DarkTimes: Herbert jumps all over Bill Bennett, and uses Bennett's comments as a springboard to bash Republicans: "The G.O.P. has happily replaced the Democratic Party as a safe haven for bigotry, racially divisive tactics and strategies and outright anti-black policies."

He's not quite fair to Bennett -- in context, the remarks were marginally less awful than the sentences he quotes -- but he lays down a litany that is hard to ignore, starting with a quote from the late GOP strategist and former national party chair Lee Atwater explaining "the evolution of the G.O.P.'s Southern strategy."

Atwater: "You start out in 1954 by saying, 'Nigger, nigger, nigger.' By 1968 you can't say 'nigger' -  that hurts you. Backfires. So you say stuff like forced busing, states' rights and all that stuff. You're getting so abstract now [that] you're talking about cutting taxes, and all these things you're talking about are totally economic things and a byproduct of them is [that] blacks get hurt worse than whites.

"'And subconsciously maybe that is part of it. I'm not saying that. But I'm saying that if it is getting that abstract, and that coded, that we are doing away with the racial problem one way or the other. You follow me - because obviously sitting around saying, 'We want to cut this,' is much more abstract than even the busing thing, and a hell of a lot more abstract than 'Nigger, nigger.'"

On through Reagan's speech in Philadelphia, Mississippi and current voter registration laws in Georgia, and back to Bennett.

Brooks follows his column on growing economic and social stratification with more detail, including the high college-incompletion rate for lower income students who can do the work and find the money, but don't feel comfortable in the environment: "The new inequality is different from the old inequality. Today, the rich don't exploit the poor, they just outcompete them. Their crucial advantage is not that they possess financial capital, it's that they possess more cultural capital." He points to efforts by universities to bridge the gap.

Kicker: "The forces driving cultural inequality are powerful, and maybe insurmountable. But each generation of Americans seems to be challenged in its own way to provide its children with an open field and a fair chance. This is our challenge."


9:29:07 AM   permalink   comment []

NYT: "Defying the White House, the Senate overwhelmingly agreed Wednesday to regulate the detention, interrogation and treatment of prisoners held by the American military." Glenn Reynolds says the Bush administration is wrong to resist.


9:10:59 AM   permalink   comment []

David Gelernter in the Wall Street Journal (subs req): "I hate our computers. Our core software tools are old; not only are they old but they're obsolete' and not only are they obsolete but they were never all that great to begin with."

[snip]

"Moreover, virtually all major information technologies of the last 100 years were transformed, soon after they were invented, from new technologies to new media. (At first, film was a new technology. Before long it became a new medium.) Engineers no longer run the show; artists and content producers take over. But that transition hasn't happened in computing. When it does, the field will be transformed."

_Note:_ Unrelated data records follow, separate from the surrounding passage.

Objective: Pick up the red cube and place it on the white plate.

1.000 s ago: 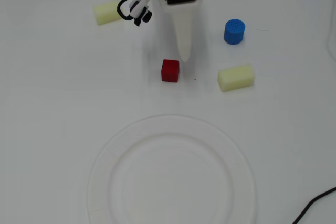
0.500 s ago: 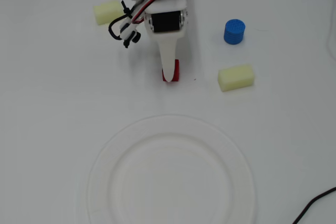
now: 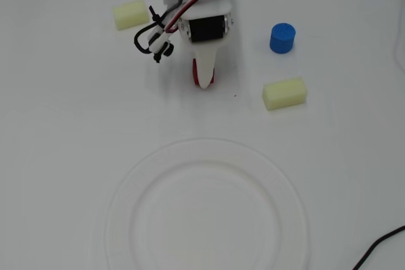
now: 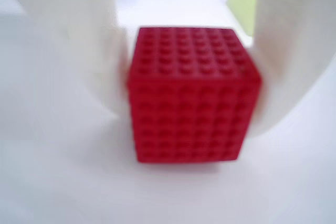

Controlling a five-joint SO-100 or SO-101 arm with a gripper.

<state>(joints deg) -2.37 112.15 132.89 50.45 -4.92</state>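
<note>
**Now the red cube is being bracketed for the grasp**

Here the gripper (image 4: 191, 93) is being held low over the table (image 3: 69, 156), its two white fingers (image 4: 294, 72) set narrowly on either side of the red cube (image 4: 191, 95), so that a squeeze can be applied to opposite faces. Whether the pads are already pressing cannot be told; the cube is seemingly being left on the surface. In the overhead view, the cube (image 3: 209, 79) is mostly being hidden under the gripper (image 3: 204, 79). The white plate (image 3: 126, 213) is lying well apart at 6 o'clock, a blue cylinder (image 3: 282, 38) at 2 o'clock, and yellow blocks (image 3: 285, 93) at 3 and 10 o'clock.
</note>
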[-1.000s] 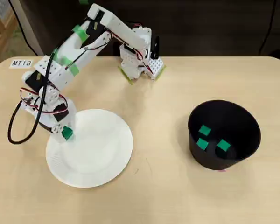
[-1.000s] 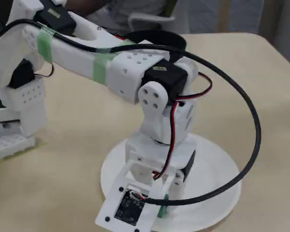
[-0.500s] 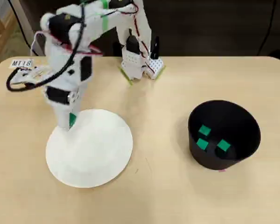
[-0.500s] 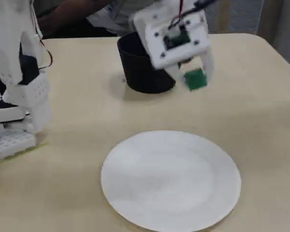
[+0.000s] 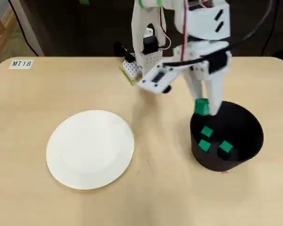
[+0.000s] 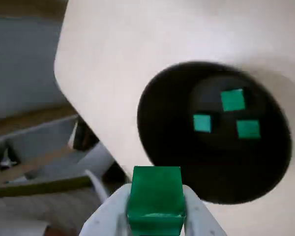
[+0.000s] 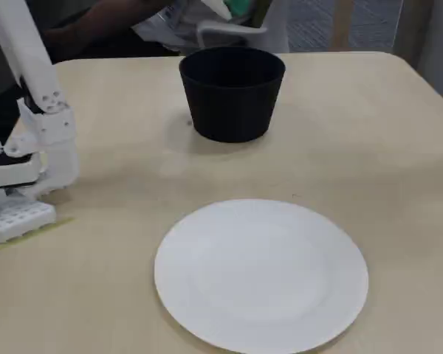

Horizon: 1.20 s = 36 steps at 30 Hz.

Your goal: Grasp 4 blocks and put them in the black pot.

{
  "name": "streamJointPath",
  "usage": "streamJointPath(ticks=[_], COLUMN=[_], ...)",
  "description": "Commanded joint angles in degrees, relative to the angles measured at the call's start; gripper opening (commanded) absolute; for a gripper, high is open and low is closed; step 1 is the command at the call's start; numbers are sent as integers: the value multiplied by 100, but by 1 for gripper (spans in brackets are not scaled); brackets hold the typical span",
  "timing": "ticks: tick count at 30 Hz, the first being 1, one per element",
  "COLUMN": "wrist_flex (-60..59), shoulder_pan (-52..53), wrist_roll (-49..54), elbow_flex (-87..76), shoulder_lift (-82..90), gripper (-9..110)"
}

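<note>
Above the near rim of the black pot [image 5: 226, 136], the tool [image 5: 202, 107] hangs clenched on the fourth green block [image 6: 155, 200], while three blocks [image 5: 206, 132] already lie on the pot's floor. Judging from the overhead view, the held cube sits over the rim's edge rather than the middle, so a release now might clip the wall and bounce onto the worktop [image 5: 160, 197]. That worktop is pale wood-look laminate, bare but for an empty white plate [image 5: 90, 149]. Beyond it, the fixed view shows a chair and someone seated.
</note>
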State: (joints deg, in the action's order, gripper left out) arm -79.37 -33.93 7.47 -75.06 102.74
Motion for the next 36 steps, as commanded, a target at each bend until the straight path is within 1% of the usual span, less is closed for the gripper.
streamJointPath(ticks=[1,4,6,11,18,19,21,23,25,28,30,31,34,36], wrist_flex=[1081,2109,2408,2725,2883,2874,2795,2733,2663,2566,2522,2505,2470,2355], shoulder_pan=[-299,-334,-272,-35,272,272,255,229,202,167,149,149,272,527], wrist_roll=[-562,-835,-817,-554,-466,-466,-387,-352,-352,-352,-396,-431,-448,-334], elbow_flex=[-1204,-2540,-2865,-2883,-2883,-2883,-2892,-2918,-2918,-2918,-2918,-2918,-2918,-2918], shoulder_lift=[958,1538,1459,817,448,439,439,439,439,439,439,439,554,721], gripper=[-2,-2,-2,-2,-2,0,14,21,25,27,23,19,-2,-2])
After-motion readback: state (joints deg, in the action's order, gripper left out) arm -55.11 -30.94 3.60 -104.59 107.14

That's kind of what we're talking about on Saturday. Dave Winer's session is even looking at the tech part.

More on this weekend from the N&R edit page.


8:09:00 AM   permalink   comment []

Sandy Carmany scoops the world on the announcement o Greensboro's new City Manager, Mitch Johnson. Actually, she seems to have scooped herself by six minutes with a comment here...

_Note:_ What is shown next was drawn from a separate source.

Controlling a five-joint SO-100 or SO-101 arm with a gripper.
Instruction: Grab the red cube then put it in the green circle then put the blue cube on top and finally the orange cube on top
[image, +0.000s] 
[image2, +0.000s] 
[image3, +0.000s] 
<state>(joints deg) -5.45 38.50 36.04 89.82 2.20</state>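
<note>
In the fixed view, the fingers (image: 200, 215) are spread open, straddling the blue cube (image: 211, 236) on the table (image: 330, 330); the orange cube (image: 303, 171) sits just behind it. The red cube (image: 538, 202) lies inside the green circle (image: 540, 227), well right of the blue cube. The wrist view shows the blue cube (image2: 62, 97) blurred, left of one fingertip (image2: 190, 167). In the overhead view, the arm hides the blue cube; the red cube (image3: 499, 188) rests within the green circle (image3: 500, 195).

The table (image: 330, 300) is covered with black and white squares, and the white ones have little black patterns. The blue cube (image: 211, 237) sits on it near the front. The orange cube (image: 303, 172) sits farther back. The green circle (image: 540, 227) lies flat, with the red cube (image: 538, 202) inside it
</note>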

Update: Carmany says she didn't scoop News 2 -- she deliberately waited til after they ran the news. Why? "(L)et's just say I owed them one (along with the N&R) and leave it at that."

Is this policy? Will the blogging Councilwoman always defer to the professional media? If so, why?

Meanwhile, JR wonders what a scoop really means these days.


7:05:47 AM   permalink   comment []

Nelson and Joyce Johnson get a big grant from the Ford Foundation for their work with the Beloved Community Center and the Truth and Reconciliation project; Margaret Banks writes a nice article about the award; Nelson says he no longer thinks Mike Schlosser lost the murder case against Klan and Nazi killers on purpose.